Author's Note: I relied heavily on the expertise of my original data architect, Pete Baker, for this chapter. Pete taught me so much on the job prior to his retirement and also graciously reviewed this content. Thank you Pete.
We choose to go to the Moon in this decade and do the other things, not because they are easy, but because they are hard.
John F Kennedy
A company’s data landscape is both the foundation and a hard requirement for any data science initiatives. Data strategy is incredibly hard to execute and no one gets it right-some companies just get closer than others. This chapter will address the following subjects:
- What is data and what forms does it come in
- What is data strategy and what does right look like
- How should data systems be designed to enable business outcomes, especially data science outcomes
Please keep in mind the focus of this book is data science, but data strategy has major overlaps between data science and analytics/reporting. I originally cut my teeth in both analytics and reporting and I’ll touch on the more traditional cousins of data science in this chapter when it makes sense to do so.
Overview On Data
It is a capital mistake to theorize before one has data.
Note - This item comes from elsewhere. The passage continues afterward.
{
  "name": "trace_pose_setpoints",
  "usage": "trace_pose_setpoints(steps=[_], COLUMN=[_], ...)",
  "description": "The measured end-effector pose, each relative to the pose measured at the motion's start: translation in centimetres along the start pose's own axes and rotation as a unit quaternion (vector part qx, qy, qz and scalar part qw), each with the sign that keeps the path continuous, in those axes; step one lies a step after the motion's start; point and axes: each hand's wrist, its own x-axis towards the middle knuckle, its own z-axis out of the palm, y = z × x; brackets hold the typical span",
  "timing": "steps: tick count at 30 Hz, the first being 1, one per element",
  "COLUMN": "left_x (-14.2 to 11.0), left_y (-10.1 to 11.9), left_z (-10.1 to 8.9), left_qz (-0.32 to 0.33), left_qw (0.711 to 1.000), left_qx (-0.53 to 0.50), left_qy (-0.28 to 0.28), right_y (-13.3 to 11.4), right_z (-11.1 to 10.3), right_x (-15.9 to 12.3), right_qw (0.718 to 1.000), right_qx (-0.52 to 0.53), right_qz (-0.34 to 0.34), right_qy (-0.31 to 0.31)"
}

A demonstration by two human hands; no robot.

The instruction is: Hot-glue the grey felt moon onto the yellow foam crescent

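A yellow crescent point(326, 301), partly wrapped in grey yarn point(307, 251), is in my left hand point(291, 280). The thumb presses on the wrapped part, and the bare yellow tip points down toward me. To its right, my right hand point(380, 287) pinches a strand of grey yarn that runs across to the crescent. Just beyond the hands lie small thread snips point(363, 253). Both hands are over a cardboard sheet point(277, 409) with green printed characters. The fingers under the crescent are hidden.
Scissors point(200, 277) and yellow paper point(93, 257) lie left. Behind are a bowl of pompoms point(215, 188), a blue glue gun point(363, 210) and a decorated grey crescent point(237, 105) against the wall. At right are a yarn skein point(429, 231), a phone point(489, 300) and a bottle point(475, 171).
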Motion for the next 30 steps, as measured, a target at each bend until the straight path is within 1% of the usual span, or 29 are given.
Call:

Sherlock Holmes, A Study In Scarlet
Given that data is the most foundational need for proper data science (Chapter 1), a proper data strategy is at the basic foundation of any successful data science practice. For data science to succeed in an enterprise, a proper data strategy needs to meet the following mission statement:
A successful data strategy provides data scientists with the data to both train and deploy models so that data science products can provide useful and timely inferences.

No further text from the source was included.